Task to carry out
Go to the line holding "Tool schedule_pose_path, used" in the data below and repeat it exactly, then each line after it up to and including the one holding "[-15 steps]". Omit pictures.

(Exercise data begins)

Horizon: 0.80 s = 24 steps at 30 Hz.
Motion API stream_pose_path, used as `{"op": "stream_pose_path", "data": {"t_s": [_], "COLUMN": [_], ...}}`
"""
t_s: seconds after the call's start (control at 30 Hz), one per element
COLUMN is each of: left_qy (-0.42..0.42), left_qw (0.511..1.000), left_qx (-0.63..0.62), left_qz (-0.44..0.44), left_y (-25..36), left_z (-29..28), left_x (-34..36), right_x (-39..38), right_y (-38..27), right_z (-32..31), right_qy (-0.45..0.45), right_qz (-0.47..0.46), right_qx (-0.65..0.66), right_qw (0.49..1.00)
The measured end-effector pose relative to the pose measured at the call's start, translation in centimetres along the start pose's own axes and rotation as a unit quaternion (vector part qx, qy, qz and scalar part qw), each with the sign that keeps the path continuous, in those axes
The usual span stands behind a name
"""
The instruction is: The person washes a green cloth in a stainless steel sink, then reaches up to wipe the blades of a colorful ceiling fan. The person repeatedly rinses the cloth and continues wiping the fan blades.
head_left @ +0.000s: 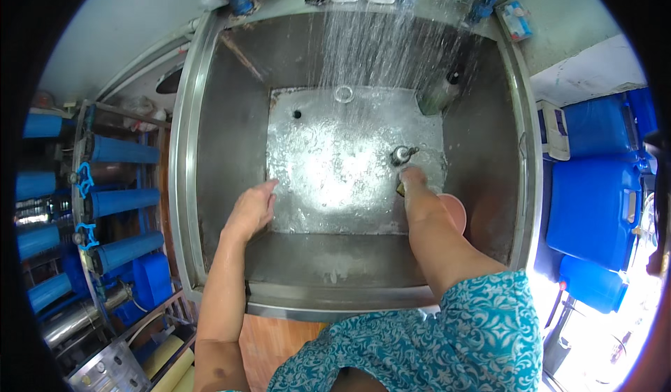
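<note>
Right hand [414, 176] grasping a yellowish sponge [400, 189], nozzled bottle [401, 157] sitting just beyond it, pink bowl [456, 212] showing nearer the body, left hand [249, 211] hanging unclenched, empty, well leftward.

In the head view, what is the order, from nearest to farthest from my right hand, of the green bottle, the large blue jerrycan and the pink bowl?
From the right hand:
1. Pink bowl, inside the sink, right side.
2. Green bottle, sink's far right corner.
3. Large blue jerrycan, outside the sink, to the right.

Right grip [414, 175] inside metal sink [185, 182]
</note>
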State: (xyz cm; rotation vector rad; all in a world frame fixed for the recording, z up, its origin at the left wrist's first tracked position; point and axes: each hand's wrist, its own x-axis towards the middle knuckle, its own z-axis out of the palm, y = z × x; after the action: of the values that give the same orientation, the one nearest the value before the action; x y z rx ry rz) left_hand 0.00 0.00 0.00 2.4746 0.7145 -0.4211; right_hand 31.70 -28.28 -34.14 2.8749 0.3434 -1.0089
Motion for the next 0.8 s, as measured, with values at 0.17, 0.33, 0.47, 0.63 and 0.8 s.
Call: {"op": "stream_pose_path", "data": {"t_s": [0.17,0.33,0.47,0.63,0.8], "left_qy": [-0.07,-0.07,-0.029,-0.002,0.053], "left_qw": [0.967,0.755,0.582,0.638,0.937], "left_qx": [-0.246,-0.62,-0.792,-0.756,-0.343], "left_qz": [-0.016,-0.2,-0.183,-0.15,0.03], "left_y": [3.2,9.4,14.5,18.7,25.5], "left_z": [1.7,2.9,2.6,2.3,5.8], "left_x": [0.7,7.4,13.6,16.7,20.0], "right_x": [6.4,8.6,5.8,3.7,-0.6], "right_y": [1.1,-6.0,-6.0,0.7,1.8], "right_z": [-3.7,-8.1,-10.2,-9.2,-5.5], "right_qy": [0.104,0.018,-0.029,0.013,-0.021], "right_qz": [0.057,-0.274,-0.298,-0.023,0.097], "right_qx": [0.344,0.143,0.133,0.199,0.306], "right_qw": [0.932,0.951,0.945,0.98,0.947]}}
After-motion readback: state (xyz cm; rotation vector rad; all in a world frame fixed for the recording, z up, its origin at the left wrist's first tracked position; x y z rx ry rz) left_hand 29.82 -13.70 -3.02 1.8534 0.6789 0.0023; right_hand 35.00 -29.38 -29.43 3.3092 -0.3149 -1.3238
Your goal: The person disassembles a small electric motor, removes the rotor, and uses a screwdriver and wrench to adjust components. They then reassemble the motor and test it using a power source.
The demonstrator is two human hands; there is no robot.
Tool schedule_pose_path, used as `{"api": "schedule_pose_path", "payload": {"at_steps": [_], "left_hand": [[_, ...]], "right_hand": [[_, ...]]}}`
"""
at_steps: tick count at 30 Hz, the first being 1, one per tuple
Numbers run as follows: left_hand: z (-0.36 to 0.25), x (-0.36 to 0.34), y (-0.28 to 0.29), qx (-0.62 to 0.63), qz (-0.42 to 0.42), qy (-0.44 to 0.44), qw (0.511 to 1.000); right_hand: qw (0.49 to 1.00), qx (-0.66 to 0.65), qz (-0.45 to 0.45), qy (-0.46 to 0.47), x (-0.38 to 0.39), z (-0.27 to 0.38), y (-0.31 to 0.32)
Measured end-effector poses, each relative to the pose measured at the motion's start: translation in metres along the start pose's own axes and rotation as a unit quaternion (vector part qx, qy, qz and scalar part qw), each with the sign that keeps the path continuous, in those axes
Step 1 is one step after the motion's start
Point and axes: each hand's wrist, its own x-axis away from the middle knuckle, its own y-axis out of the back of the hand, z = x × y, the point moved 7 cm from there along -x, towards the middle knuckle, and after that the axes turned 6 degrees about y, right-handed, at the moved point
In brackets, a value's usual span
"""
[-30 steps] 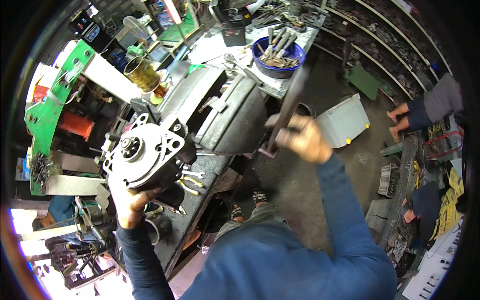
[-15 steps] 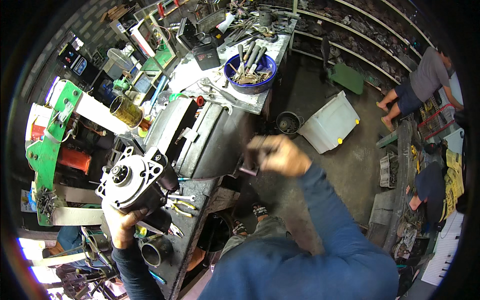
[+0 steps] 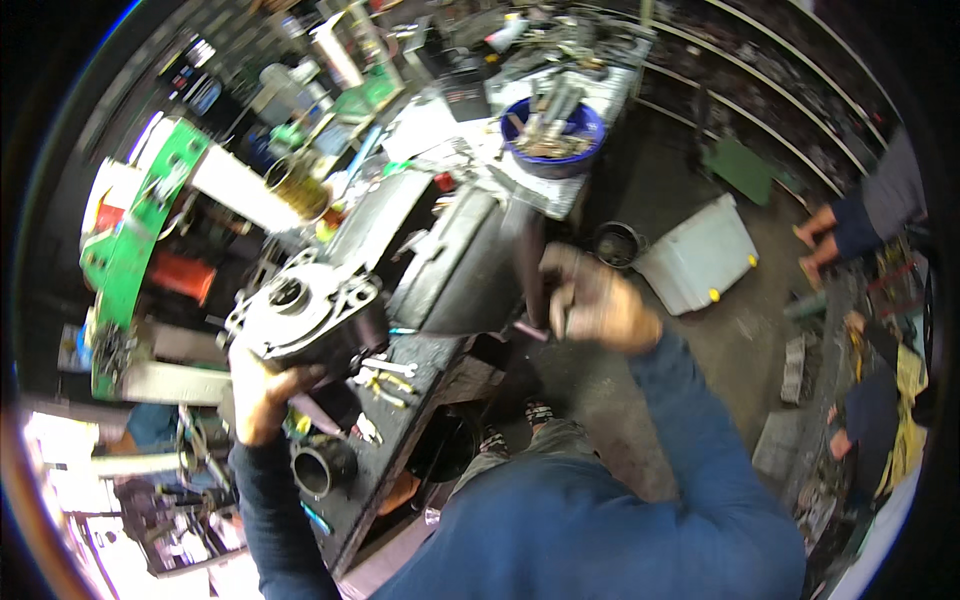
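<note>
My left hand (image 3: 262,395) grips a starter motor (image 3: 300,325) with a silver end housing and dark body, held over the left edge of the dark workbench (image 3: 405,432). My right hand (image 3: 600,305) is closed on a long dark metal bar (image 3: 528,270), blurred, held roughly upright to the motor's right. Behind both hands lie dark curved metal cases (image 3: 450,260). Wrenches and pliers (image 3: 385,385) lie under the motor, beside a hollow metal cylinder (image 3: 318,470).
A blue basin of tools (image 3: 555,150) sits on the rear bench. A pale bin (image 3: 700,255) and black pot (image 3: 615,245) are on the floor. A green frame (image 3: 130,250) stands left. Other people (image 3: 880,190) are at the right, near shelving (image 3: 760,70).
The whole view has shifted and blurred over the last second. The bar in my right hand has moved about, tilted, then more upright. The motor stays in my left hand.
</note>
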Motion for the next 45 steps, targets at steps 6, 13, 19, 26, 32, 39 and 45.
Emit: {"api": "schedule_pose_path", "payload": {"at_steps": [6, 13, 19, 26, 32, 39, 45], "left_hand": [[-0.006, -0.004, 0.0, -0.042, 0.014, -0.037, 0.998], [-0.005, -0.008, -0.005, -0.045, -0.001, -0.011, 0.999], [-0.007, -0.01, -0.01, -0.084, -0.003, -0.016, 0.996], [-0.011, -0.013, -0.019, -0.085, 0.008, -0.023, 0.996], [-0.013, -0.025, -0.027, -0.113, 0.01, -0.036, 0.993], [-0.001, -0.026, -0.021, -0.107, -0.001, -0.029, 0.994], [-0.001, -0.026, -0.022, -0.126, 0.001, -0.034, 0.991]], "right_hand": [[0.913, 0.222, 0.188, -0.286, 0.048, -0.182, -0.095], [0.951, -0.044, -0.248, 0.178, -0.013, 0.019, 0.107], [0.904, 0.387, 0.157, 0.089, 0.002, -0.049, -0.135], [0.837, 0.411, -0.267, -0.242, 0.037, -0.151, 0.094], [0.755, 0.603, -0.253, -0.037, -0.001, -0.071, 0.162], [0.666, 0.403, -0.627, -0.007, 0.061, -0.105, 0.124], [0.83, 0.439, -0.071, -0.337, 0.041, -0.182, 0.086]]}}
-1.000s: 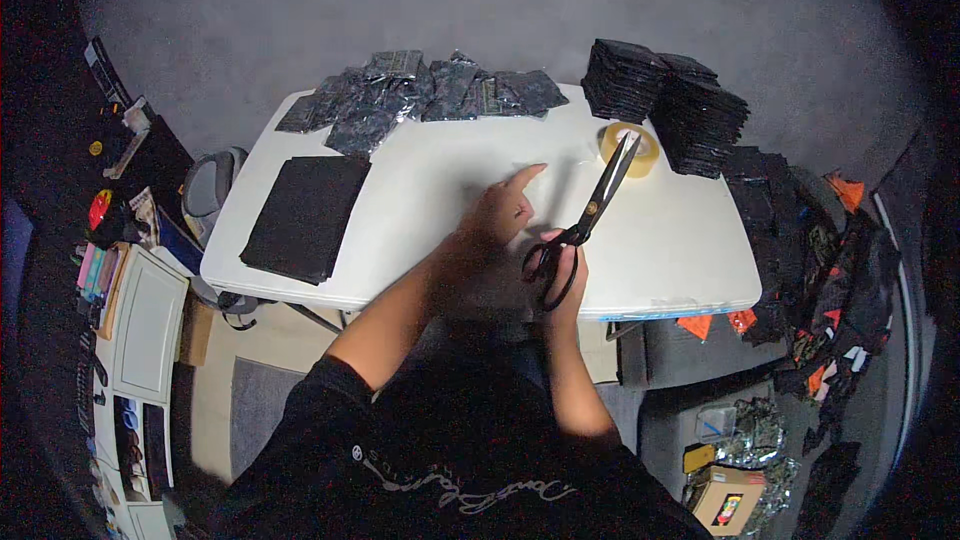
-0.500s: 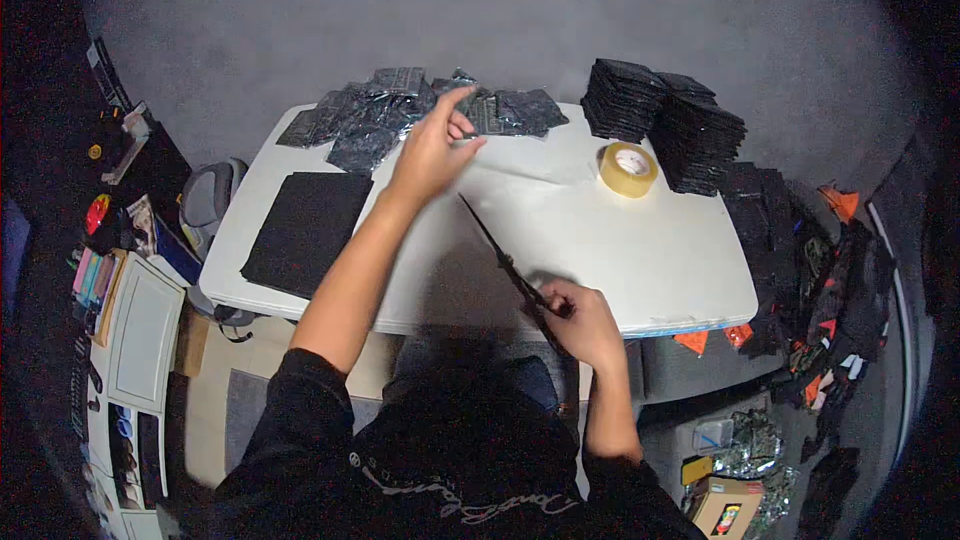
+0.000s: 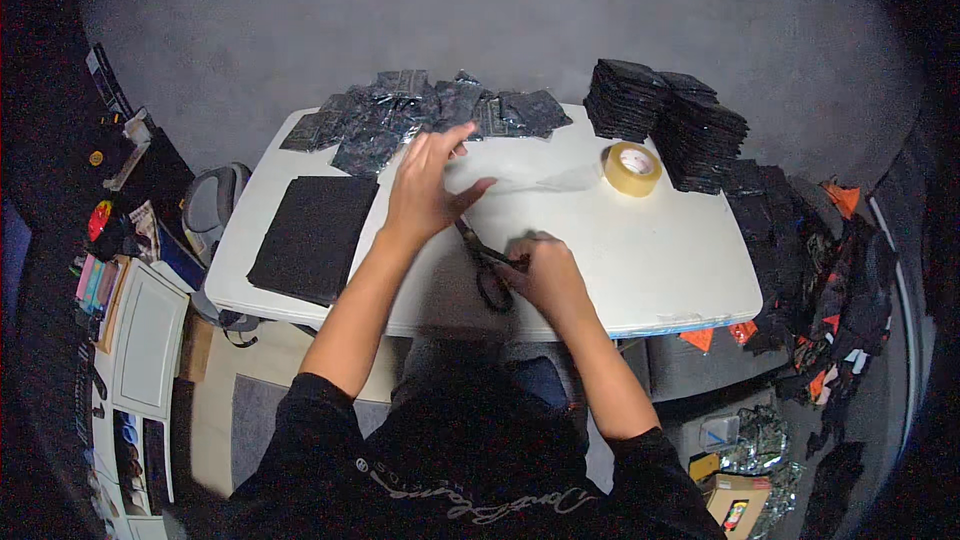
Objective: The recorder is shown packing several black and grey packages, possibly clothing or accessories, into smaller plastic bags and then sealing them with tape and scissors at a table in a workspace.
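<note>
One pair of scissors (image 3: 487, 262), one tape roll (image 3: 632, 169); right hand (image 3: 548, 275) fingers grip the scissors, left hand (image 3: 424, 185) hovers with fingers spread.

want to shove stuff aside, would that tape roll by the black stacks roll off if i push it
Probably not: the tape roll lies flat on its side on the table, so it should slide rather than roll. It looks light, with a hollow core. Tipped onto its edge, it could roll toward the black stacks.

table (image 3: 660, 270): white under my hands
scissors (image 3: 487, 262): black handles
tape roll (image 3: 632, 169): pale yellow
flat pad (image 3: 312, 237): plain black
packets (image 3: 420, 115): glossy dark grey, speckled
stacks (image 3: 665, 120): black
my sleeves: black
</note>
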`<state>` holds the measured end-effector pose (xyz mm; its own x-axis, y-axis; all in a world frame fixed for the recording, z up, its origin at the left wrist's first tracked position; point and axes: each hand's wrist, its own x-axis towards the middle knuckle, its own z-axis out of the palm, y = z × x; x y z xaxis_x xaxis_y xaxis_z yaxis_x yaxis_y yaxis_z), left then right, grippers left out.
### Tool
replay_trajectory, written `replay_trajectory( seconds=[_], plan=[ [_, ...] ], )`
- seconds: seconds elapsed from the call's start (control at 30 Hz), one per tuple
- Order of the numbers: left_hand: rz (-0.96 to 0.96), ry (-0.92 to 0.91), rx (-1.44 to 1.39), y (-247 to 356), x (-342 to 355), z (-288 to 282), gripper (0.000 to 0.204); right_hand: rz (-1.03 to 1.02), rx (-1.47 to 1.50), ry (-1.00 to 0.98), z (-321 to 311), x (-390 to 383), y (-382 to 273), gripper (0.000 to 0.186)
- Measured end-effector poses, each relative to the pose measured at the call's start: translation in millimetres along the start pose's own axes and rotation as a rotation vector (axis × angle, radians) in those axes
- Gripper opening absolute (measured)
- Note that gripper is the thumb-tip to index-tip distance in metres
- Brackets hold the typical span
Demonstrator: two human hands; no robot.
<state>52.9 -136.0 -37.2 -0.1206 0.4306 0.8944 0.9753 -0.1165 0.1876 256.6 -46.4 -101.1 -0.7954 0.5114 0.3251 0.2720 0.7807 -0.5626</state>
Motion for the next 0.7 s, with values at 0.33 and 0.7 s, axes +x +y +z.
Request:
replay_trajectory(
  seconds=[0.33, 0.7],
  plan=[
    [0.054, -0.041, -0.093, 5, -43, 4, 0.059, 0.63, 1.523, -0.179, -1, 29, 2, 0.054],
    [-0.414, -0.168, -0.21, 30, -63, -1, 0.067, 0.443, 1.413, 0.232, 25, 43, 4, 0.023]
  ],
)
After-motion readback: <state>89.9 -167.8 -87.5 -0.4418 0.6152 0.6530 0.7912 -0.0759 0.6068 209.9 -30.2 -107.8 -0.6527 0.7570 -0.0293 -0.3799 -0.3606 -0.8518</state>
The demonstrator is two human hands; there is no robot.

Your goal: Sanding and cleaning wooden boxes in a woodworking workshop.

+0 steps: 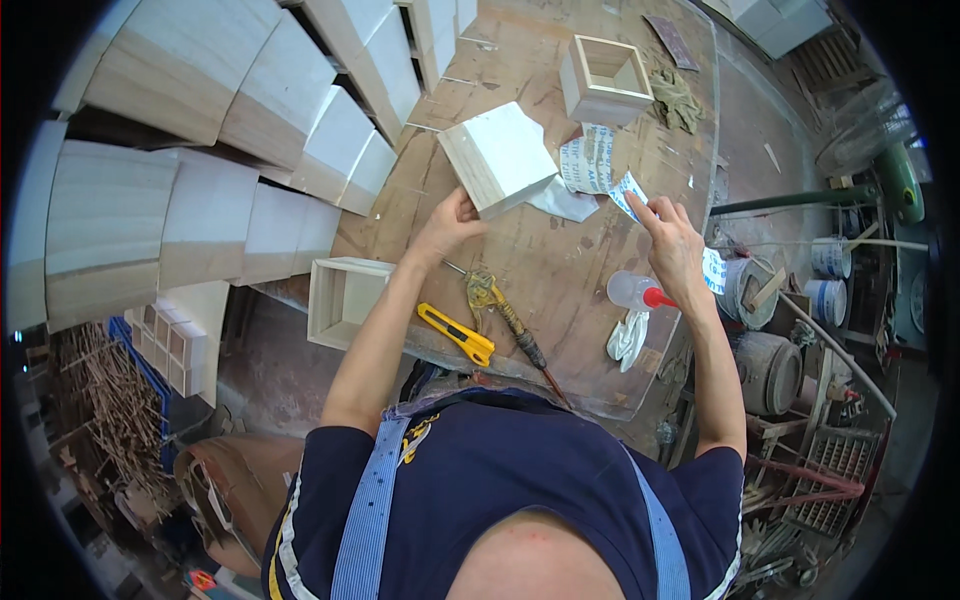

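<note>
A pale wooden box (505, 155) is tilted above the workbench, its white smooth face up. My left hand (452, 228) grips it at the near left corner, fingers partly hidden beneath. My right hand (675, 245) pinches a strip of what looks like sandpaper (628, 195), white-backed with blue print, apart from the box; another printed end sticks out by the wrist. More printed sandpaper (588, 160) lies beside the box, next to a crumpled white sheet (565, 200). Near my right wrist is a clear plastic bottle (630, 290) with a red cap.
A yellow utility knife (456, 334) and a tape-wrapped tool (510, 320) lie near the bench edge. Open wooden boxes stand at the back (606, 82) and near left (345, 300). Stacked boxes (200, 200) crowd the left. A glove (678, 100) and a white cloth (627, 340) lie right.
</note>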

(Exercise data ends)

Output below
Tool schedule_pose_path, used as `{"api": "schedule_pose_path", "payload": {"at_steps": [_], "left_hand": [[_, ...]], "right_hand": [[_, ...]]}}`
"""
at_steps: tick count at 30 Hz, the first being 1, one per tuple
Numbers run as follows: left_hand: z (-0.36 to 0.25), x (-0.36 to 0.34), y (-0.28 to 0.29), qx (-0.62 to 0.63), qz (-0.42 to 0.42), qy (-0.44 to 0.44), qw (0.511 to 1.000); right_hand: qw (0.49 to 1.00), qx (-0.66 to 0.65), qz (-0.45 to 0.45), qy (-0.46 to 0.47), x (-0.38 to 0.39), z (-0.27 to 0.38), y (-0.31 to 0.32)
Measured end-effector poses, each relative to the pose measured at the motion's start: translation in metres along the start pose's own axes and rotation as a unit quaternion (vector part qx, qy, qz and scalar part qw), each with the sign that keeps the path continuous, in those axes
Step 1 is one step after the motion's start
Point and axes: each hand's wrist, its own x-axis away from the middle knuckle, its own y-axis out of the back of the hand, z = x × y, the point moved 7 cm from there along -x, towards the middle knuckle, and after that the axes turned 6 degrees about y, right-handed, at the moved point
In brackets, a value's usual span
"""
[-30 steps] 
[-15 steps] 

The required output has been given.